* _THE PROBLEM_: After going through the data below, state how many lines contain "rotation", and nothing else.

* _PROVIDED DATA_:
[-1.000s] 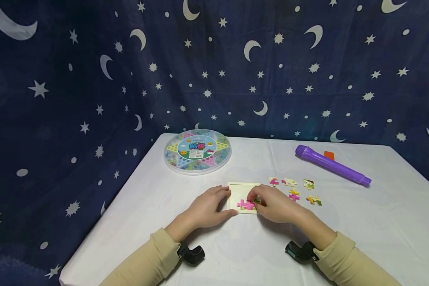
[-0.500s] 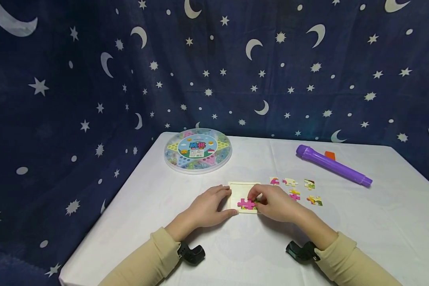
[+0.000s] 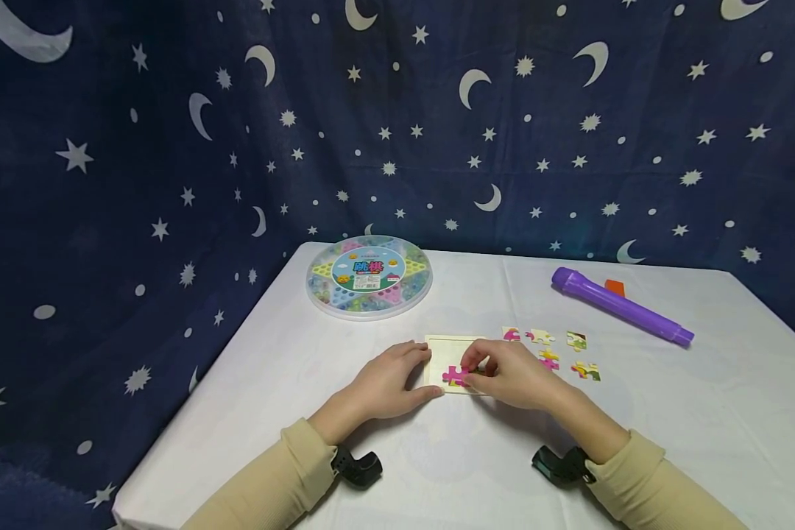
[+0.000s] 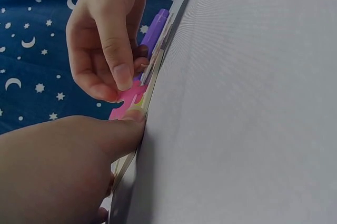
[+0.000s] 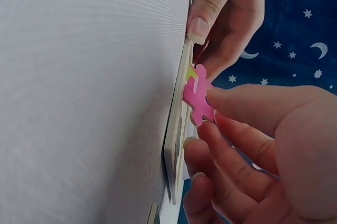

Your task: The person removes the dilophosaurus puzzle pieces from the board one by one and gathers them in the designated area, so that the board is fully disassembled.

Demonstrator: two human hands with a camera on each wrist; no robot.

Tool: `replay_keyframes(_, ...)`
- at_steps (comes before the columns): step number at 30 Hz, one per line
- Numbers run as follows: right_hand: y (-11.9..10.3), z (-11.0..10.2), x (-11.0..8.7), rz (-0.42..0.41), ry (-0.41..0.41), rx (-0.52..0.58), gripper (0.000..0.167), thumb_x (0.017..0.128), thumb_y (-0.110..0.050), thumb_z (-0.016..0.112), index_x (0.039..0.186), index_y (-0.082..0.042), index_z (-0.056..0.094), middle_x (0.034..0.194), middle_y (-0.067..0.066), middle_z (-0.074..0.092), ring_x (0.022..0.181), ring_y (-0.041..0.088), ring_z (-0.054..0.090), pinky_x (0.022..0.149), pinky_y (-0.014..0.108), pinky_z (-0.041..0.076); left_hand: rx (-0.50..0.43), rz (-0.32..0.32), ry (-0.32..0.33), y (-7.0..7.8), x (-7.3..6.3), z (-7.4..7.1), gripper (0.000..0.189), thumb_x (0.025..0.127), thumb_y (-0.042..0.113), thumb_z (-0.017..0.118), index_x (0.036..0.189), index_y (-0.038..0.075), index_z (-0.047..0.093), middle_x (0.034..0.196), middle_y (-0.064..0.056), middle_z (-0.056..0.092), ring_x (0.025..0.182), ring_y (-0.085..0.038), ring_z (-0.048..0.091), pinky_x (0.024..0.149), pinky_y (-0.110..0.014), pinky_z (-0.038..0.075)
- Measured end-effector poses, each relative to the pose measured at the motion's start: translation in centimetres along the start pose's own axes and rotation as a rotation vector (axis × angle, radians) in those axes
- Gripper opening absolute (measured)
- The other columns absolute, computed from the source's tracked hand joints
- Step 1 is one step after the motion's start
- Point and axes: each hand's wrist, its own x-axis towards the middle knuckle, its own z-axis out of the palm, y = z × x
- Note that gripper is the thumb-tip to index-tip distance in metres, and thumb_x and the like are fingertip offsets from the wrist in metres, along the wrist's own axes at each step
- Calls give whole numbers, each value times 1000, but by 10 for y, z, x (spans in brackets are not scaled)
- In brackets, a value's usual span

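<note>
A small pale wooden puzzle tray (image 3: 447, 348) lies in front of me. My left hand (image 3: 387, 383) holds it by the left side, thumb at the near corner and fingers along the edge. Over the tray's near part, my right hand (image 3: 513, 374) pinches a pink jigsaw piece (image 5: 197, 97) between thumb and fingers. In the right wrist view that piece is tilted and stands up from the tray, with a yellow-green piece (image 5: 190, 71) beside it low in the tray. The right hand hides the tray's right side in the head view.
Several loose jigsaw pieces (image 3: 548, 361) lie right of the tray. A purple toy microphone (image 3: 623, 308) lies farther back, with an orange block (image 3: 614, 287) behind it. A round Chinese checkers box (image 3: 369, 278) sits at the back left. A starry curtain (image 3: 397, 132) hangs behind the table.
My right thumb has shifted left onto the pink jigsaw piece, while the fingers stay at its far side. The left hand keeps its place on the tray. The head view has shifted slightly.
</note>
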Motion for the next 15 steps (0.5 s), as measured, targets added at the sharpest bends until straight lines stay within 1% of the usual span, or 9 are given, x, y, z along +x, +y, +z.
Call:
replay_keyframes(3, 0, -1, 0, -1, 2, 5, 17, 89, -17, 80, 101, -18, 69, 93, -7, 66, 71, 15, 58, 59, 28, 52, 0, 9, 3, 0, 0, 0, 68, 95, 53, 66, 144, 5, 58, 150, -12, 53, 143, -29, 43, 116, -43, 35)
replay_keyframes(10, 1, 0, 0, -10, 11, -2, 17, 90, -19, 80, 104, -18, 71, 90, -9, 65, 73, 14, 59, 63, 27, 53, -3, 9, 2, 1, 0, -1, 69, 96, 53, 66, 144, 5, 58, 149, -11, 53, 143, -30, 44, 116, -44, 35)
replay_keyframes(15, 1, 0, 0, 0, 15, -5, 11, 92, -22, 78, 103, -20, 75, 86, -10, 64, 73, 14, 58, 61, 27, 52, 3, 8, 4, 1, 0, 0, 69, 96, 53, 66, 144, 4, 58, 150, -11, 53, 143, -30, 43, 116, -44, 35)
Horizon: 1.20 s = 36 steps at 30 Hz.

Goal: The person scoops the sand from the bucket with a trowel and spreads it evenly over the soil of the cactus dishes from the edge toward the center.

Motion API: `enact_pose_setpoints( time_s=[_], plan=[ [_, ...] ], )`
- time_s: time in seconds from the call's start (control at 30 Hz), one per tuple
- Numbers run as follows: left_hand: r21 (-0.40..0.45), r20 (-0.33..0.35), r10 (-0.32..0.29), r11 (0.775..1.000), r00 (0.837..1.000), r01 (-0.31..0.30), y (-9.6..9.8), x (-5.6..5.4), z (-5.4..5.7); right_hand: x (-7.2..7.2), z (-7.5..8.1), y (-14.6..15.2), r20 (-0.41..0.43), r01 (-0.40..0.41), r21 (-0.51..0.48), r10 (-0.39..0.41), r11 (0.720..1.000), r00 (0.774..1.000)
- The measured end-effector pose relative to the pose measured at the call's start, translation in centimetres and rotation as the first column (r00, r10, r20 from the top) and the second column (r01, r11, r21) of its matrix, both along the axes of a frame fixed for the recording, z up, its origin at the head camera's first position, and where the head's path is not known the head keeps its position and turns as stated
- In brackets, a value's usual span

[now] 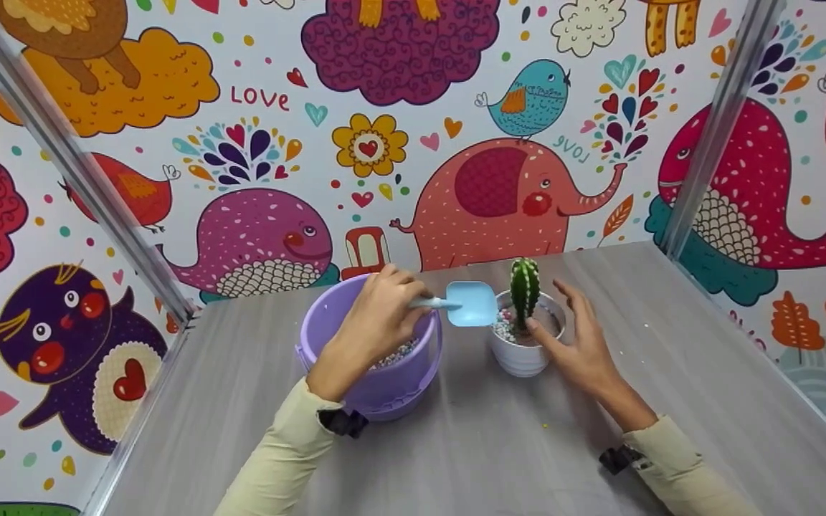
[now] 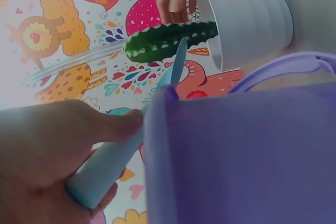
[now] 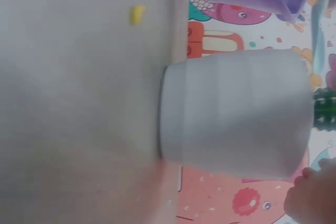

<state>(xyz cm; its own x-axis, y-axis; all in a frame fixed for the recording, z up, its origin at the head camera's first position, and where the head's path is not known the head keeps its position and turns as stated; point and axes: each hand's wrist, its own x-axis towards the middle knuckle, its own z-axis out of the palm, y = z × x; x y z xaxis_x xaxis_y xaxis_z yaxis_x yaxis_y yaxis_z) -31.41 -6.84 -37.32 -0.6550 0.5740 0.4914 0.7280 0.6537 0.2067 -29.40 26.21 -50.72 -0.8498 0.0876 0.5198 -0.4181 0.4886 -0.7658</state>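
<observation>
My left hand (image 1: 382, 308) grips the handle of a light blue toy shovel (image 1: 472, 304) above the rim of a purple bucket (image 1: 393, 401). The shovel's blade reaches out toward a white ribbed pot (image 1: 525, 360). A green cactus (image 1: 525, 290) stands upright in that pot, with small pale pebbles (image 1: 505, 327) on its left side. More pebbles (image 1: 397, 354) lie inside the bucket. My right hand (image 1: 579, 344) is at the pot's right rim, thumb near the cactus base and fingers spread behind. In the left wrist view, the shovel (image 2: 107, 169) overlaps the cactus (image 2: 168, 42).
The grey wood-grain table (image 1: 499, 459) holds the bucket and pot side by side. A small yellow bit (image 1: 546, 426) lies in front of the pot. Cartoon-printed panels (image 1: 370, 72) close off the back and sides, with metal posts (image 1: 714, 136) at the corners.
</observation>
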Motion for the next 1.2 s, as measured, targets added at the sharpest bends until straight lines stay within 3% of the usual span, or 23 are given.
enact_pose_setpoints(
  time_s=[0.2,0.37,0.53,0.77,0.9,1.2],
  plan=[
    [0.060,0.025,0.008,0.998,1.000,-0.010,-1.6,0.0,-0.2,0.9,1.4,-1.1,-0.161,0.014,0.014,-0.012,1.000,0.987],
    [0.091,0.060,0.042,0.995,0.997,-0.047,-3.0,0.1,-0.5,1.8,2.5,-2.2,-0.325,0.000,0.022,0.008,1.000,0.946],
    [0.137,0.054,0.057,0.989,0.997,-0.064,-4.4,0.0,-0.9,2.3,3.3,-3.8,-0.388,-0.077,0.023,0.080,0.997,0.918],
    [0.172,0.067,0.083,0.981,0.994,-0.093,-6.1,0.0,-1.2,2.1,3.6,-5.8,-0.406,-0.221,0.052,0.223,0.974,0.886],
    [0.192,0.088,0.100,0.975,0.991,-0.115,-7.4,-0.1,-1.5,2.0,3.8,-6.8,-0.410,-0.249,0.061,0.252,0.967,0.877],
    [0.211,0.139,0.165,0.959,0.977,-0.192,-10.3,0.4,-2.3,0.8,3.9,-10.2,-0.253,-0.281,0.019,0.276,0.960,0.927]
  ],
)
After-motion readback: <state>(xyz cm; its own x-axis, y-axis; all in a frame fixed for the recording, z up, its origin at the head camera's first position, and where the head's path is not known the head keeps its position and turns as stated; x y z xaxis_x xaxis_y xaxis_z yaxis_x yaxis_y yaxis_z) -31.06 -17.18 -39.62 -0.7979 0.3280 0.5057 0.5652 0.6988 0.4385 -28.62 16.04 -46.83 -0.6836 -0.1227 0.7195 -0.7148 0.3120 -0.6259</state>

* _ANSWER SPACE_: 2